Work instructions:
Would you please repeat exactly the entries below, starting at the line with "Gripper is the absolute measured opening" and ending at the line with "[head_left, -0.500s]", and nothing outside that range? Leave out the pictures.

** Opening Dataset entries block **

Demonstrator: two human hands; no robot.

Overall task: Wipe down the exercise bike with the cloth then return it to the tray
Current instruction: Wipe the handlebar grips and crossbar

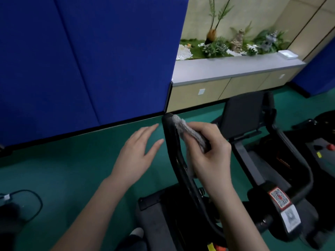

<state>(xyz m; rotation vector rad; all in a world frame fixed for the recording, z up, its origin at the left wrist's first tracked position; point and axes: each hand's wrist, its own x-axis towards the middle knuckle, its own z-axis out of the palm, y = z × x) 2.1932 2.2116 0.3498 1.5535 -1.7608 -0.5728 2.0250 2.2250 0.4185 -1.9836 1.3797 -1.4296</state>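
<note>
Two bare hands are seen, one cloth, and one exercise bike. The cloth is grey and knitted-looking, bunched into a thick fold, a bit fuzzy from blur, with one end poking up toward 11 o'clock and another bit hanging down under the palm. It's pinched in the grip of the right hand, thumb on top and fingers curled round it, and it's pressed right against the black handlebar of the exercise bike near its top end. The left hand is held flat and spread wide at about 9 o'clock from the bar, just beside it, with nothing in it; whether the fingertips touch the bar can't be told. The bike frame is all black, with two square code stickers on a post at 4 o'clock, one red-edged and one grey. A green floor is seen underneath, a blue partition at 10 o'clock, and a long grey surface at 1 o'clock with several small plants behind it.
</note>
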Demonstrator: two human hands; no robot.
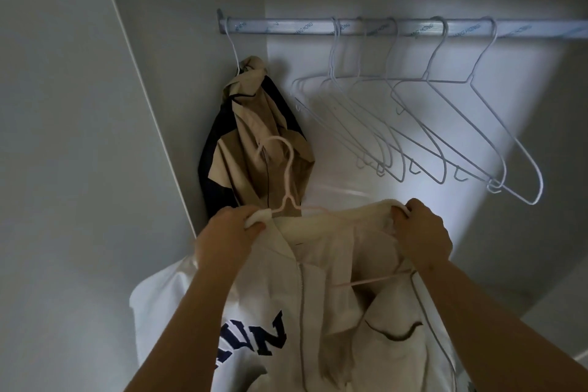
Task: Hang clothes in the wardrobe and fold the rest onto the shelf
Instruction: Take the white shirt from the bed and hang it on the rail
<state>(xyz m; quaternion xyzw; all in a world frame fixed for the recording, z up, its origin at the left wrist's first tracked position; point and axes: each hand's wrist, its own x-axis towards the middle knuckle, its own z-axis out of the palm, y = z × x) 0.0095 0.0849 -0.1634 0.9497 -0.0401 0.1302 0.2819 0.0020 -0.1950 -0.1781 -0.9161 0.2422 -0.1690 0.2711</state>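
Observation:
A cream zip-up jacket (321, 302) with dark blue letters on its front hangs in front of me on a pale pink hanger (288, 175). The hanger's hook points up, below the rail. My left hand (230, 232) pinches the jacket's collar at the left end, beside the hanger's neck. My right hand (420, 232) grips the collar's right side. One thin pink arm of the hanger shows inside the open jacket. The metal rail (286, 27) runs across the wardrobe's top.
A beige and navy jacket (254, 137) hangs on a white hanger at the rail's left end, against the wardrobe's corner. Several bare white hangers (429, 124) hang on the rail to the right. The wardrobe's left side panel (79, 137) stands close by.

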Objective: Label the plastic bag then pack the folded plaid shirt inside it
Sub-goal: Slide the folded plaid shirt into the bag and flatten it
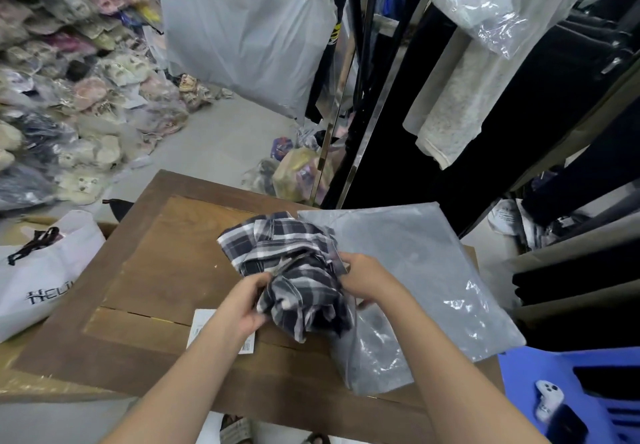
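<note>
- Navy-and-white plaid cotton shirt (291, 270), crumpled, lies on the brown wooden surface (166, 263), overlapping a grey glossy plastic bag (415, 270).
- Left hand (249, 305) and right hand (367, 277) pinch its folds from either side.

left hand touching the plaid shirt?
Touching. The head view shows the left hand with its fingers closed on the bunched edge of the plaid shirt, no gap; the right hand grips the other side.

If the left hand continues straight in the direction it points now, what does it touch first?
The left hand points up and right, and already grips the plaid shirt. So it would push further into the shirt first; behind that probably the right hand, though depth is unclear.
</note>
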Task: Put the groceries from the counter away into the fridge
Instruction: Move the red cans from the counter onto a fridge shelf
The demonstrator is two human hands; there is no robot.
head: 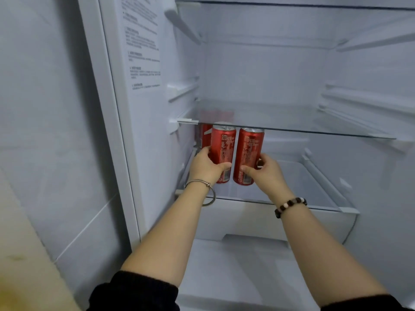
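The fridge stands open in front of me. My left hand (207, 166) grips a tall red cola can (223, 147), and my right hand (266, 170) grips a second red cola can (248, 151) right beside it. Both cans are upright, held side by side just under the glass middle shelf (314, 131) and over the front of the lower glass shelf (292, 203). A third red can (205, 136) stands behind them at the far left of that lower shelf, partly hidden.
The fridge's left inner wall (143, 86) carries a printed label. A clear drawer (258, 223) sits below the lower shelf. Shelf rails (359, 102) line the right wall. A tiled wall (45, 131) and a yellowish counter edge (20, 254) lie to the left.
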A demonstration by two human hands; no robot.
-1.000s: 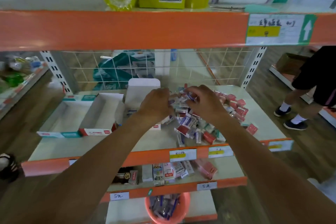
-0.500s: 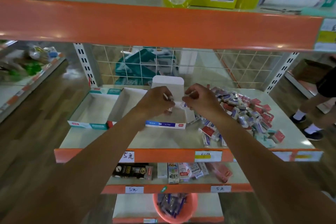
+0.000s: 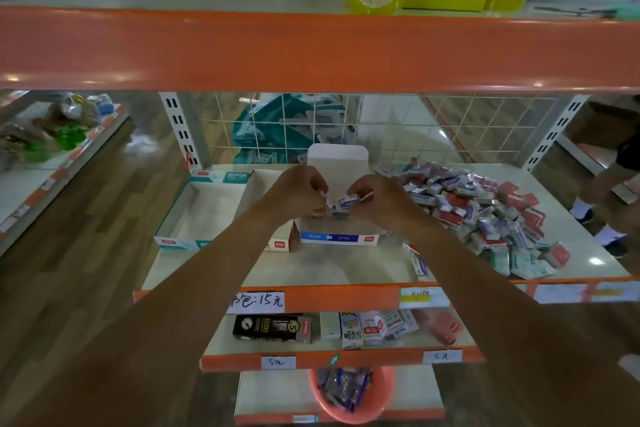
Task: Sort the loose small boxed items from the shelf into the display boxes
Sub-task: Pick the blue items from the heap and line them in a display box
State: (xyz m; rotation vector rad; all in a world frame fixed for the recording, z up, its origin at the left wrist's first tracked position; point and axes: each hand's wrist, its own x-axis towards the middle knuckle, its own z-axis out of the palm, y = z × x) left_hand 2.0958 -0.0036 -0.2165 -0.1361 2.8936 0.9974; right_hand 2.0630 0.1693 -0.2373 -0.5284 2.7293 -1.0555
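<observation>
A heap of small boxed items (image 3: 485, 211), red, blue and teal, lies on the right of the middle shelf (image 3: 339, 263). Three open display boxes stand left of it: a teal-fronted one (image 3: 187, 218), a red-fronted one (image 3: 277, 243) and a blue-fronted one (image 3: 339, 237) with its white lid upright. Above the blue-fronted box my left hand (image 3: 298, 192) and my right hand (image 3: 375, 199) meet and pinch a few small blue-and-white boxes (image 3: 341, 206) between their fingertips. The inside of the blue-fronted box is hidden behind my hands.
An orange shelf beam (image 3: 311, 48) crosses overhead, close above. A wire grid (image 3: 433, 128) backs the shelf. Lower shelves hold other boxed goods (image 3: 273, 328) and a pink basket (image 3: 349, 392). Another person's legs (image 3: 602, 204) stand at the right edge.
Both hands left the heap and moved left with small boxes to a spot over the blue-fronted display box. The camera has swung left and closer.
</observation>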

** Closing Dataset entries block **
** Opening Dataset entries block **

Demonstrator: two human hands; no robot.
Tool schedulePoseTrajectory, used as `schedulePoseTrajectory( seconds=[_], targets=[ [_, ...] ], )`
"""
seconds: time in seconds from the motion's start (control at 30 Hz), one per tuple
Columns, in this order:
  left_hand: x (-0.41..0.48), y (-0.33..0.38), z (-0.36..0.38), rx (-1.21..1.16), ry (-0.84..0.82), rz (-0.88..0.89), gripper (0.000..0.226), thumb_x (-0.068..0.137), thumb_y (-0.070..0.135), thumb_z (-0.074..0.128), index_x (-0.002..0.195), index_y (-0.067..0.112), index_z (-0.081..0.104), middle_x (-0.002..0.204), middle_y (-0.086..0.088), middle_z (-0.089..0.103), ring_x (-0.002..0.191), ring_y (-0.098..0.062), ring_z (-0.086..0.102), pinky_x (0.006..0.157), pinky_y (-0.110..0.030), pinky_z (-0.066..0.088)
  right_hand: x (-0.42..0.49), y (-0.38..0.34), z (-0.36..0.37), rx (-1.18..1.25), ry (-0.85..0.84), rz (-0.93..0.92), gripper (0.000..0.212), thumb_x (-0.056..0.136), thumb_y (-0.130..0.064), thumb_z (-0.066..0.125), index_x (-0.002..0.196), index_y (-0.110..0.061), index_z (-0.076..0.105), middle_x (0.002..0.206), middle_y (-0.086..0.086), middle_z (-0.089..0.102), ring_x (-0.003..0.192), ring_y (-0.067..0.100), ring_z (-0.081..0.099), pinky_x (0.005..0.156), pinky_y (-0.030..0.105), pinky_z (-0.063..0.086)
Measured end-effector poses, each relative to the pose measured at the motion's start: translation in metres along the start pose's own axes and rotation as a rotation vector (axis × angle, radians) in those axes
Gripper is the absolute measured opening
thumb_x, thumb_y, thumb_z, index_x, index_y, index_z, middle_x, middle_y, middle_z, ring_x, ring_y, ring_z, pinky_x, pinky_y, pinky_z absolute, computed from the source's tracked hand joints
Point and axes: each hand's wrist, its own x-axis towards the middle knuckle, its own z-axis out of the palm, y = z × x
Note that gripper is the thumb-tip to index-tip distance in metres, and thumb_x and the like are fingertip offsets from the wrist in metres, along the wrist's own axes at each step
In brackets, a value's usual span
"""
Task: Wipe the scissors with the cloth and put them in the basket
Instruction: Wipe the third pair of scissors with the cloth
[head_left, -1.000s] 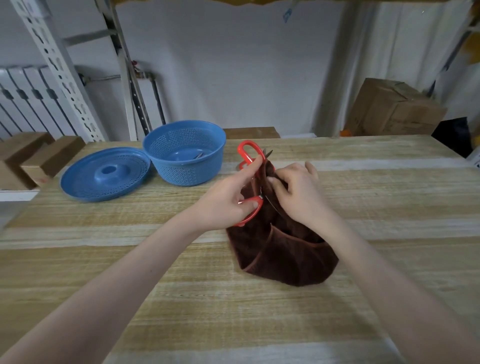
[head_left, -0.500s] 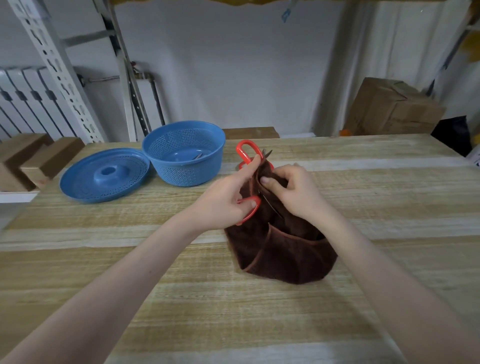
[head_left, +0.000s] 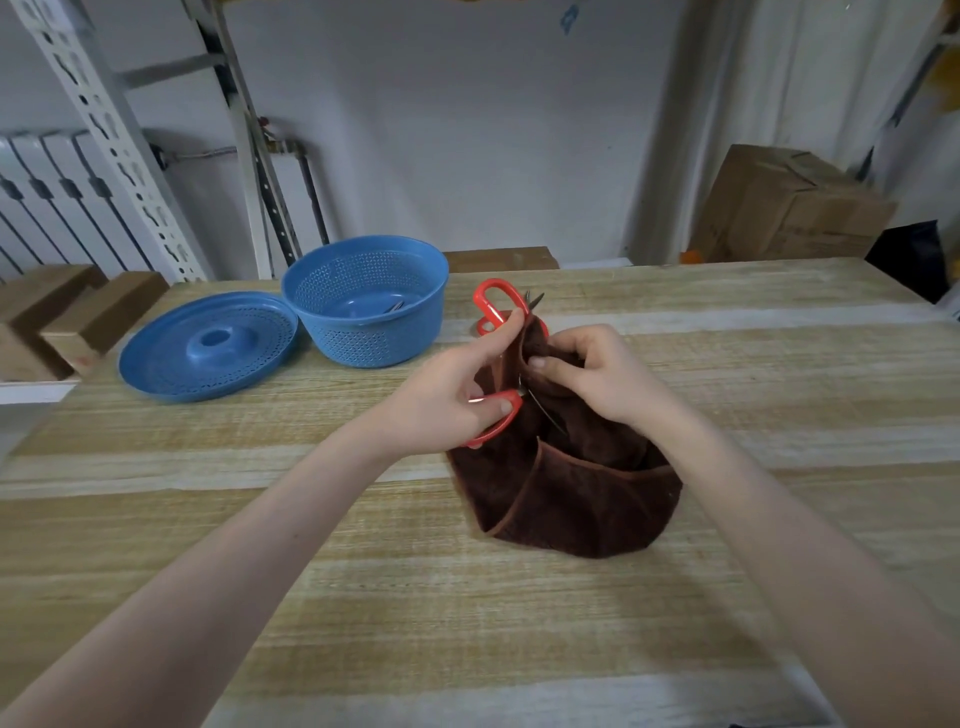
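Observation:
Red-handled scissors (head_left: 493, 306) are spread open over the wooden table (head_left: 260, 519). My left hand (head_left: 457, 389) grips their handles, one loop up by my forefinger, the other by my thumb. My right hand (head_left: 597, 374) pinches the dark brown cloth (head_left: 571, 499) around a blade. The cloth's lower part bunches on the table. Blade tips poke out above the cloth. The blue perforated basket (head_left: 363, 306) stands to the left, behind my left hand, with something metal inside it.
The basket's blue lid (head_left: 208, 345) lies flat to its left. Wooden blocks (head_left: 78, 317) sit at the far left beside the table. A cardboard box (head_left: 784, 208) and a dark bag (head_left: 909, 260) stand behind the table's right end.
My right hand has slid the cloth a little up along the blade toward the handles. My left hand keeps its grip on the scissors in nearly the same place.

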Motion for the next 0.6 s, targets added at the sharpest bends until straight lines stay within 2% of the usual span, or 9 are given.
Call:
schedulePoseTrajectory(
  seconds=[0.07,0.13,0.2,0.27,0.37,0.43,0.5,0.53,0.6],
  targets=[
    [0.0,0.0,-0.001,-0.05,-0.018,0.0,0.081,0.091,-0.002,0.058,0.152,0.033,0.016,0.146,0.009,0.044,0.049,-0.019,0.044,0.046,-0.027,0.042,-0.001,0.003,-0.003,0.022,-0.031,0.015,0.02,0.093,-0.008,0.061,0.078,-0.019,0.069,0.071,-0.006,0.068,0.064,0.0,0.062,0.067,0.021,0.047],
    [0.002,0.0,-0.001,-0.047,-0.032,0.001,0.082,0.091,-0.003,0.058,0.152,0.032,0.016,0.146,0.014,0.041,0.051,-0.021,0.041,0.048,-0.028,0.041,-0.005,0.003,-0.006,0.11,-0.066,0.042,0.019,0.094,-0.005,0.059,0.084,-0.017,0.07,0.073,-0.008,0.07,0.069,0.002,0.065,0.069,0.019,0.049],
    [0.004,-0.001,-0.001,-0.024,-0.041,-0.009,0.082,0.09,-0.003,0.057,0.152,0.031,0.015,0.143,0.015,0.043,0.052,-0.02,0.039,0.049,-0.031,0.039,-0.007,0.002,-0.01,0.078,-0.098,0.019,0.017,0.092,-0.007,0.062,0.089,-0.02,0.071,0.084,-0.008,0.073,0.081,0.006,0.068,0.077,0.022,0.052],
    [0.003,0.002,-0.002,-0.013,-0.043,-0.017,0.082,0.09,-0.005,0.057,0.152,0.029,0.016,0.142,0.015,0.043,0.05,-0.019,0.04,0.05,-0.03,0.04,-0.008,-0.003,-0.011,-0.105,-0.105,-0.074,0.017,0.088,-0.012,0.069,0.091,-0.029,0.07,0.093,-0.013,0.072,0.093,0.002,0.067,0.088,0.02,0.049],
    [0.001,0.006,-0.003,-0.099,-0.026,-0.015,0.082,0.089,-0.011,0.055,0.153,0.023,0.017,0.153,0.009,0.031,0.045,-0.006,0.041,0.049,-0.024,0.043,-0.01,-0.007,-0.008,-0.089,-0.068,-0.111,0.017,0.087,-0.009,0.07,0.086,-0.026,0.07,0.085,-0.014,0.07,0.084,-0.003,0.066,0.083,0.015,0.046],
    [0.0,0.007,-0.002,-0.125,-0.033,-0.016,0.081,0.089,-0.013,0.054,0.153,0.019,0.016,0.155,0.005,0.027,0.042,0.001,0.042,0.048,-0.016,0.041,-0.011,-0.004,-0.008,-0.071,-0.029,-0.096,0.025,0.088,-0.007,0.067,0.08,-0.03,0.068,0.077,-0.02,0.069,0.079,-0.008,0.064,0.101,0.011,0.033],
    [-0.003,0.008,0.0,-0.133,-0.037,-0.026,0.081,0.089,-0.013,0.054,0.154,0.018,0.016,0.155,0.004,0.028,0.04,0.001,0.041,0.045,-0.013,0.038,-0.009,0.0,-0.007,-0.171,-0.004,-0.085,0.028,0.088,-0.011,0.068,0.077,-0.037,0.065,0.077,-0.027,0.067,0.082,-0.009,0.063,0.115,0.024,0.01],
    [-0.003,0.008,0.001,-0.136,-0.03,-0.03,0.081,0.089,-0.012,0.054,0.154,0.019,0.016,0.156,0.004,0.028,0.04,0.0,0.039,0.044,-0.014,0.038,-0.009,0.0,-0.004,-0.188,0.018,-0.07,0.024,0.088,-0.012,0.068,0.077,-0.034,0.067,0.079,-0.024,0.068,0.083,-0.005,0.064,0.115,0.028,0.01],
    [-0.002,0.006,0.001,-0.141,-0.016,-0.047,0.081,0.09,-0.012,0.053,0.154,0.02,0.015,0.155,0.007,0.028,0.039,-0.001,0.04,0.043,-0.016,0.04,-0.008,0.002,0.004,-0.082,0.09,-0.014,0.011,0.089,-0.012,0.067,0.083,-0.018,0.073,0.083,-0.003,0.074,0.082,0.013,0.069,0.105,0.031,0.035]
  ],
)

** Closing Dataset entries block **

Your solution:
Gripper is the absolute measured opening
thumb_x, thumb_y, thumb_z, index_x, index_y, index_z, middle_x, middle_y, middle_z, ring_x, ring_y, ring_z, pinky_x, pinky_y, pinky_z absolute, computed from the source's tracked hand joints
Point and axes: each hand's wrist, its own x-axis towards the middle knuckle, its own z-axis out of the palm, y = z × x
Note that gripper is the thumb-tip to index-tip distance in metres, and thumb_x and the like are fingertip offsets from the wrist in metres, along the wrist's own axes at each step
In brackets, a value's usual span
"""
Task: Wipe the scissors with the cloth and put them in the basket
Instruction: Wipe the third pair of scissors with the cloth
[head_left, -1.000s] 
[head_left, -0.500s] 

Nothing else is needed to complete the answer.